Il poeta a questo punto inserisce nell’opera una dura critica alla civiltà delle macchine. Queste umiliano il divenire-essere di Orfeo, snaturano lo “spazio-mondo”, attaccano le sue “durevoli forze”. Si tratta di una posizione critica ante litteram, preveggente, oggi condivisibile. Le macchine riescono ad atrofizzare i nostri sensi, attutendo la sensibilità esercitano un occulto potere sulla nostra coscienza. Non v’è soluzione di continuità tra uso e abuso della tecnologia, almeno così sembra essere per l’homo faber. L’uso scivola drammaticamente nell’abuso. Ed è perciò che abbiamo un immenso bisogno di poesia, lo ha ben compreso Heidegger, come antidoto e correttivo, strumento di riappropriazione di noi stessi. Come libertà.

“Noi siamo questo andare alla deriva,/e per questo abbiamo valore,” (op. cit. Sonetto XXVII seconda parte, p.131). Saper morire diviene il nocciolo di tutta la meditazione dei sonetti, di tutta la comprensione dell’orfismo. Saremo smembrati, ma dureremo. L’ebbrezza dei sensi comporta un annullamento, l’annullamento conduce all’interiorizzazione del sensibile, trasportato nel luogo dei morti e dell’eterno. Orfeo smembrato appare come la prefigurazione greca del Cristo morto e resuscitato.

L’ultimo messaggio vincente della terzina conclusiva suona in modo impareggiabile: “Se le cose terrene ti hanno dimenticato,/di’ alla terra silenziosa: io scorro./E all’acqua rapida, parla: io sono.” (op. cit. sonetto XXIX, seconda parte, p.135). Io sono: Ich bin. Bin, sono, è rimato con Sinn, senso. Il senso che ci salva, ovvero: Io sono ovunque. Come ovunque è lo spirito. Il poeta nomina l’Io superiore, il Sé trascendente individuale e insieme cosmico, la scintilla eterna che Orfeo, Cristo, Dioniso, Mitra hanno rappresentato e rappresentano.
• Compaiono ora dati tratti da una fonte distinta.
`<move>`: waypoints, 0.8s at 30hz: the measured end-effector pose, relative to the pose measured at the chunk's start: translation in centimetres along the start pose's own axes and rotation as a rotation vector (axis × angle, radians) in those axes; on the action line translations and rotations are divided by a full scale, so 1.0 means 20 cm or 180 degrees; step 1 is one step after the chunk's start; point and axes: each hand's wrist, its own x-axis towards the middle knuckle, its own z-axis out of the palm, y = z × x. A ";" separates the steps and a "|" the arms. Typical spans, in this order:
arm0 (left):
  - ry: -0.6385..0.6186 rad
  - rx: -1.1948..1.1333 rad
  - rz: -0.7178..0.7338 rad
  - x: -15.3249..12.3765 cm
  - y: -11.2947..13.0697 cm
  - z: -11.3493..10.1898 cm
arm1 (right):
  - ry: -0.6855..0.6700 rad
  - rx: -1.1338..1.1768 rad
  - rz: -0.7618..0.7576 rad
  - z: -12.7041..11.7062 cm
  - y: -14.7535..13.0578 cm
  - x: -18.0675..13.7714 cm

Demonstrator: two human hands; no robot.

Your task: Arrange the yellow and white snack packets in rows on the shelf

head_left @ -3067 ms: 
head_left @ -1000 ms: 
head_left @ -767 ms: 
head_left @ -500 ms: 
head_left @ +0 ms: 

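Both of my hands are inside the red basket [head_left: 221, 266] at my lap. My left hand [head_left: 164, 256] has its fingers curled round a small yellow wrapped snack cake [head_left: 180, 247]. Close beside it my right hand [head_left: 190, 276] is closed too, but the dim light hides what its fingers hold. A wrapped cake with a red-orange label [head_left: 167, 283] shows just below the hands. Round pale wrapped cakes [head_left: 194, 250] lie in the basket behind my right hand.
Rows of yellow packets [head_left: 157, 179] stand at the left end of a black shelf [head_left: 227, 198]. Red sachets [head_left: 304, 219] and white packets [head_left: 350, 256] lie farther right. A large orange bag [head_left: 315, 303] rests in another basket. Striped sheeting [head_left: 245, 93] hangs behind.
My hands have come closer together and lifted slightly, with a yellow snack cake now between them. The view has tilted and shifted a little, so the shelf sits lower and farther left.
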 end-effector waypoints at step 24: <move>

Vi è certamente una risposta a quel canto ascoltato dalla voce divina di Maria Callas: che farò senza Euridice? Risposta: Euridice non è perduta, è dappertutto, Orfeo è dappertutto, io dappertutto, siamo tutti uno nell’altro, indissolubili e per sempre. “Comunione dei santi”, di chi ha compreso e consapevolmente accolto il dono della rivelazione.

Conclude il mito: Orfeo ed Euridice, rapiti in cielo, resuscitati passeggiano insieme nei Campi Elisi, nel mondo archetipico del più profondo desiderio universale e di ciascuno, inestinguibile.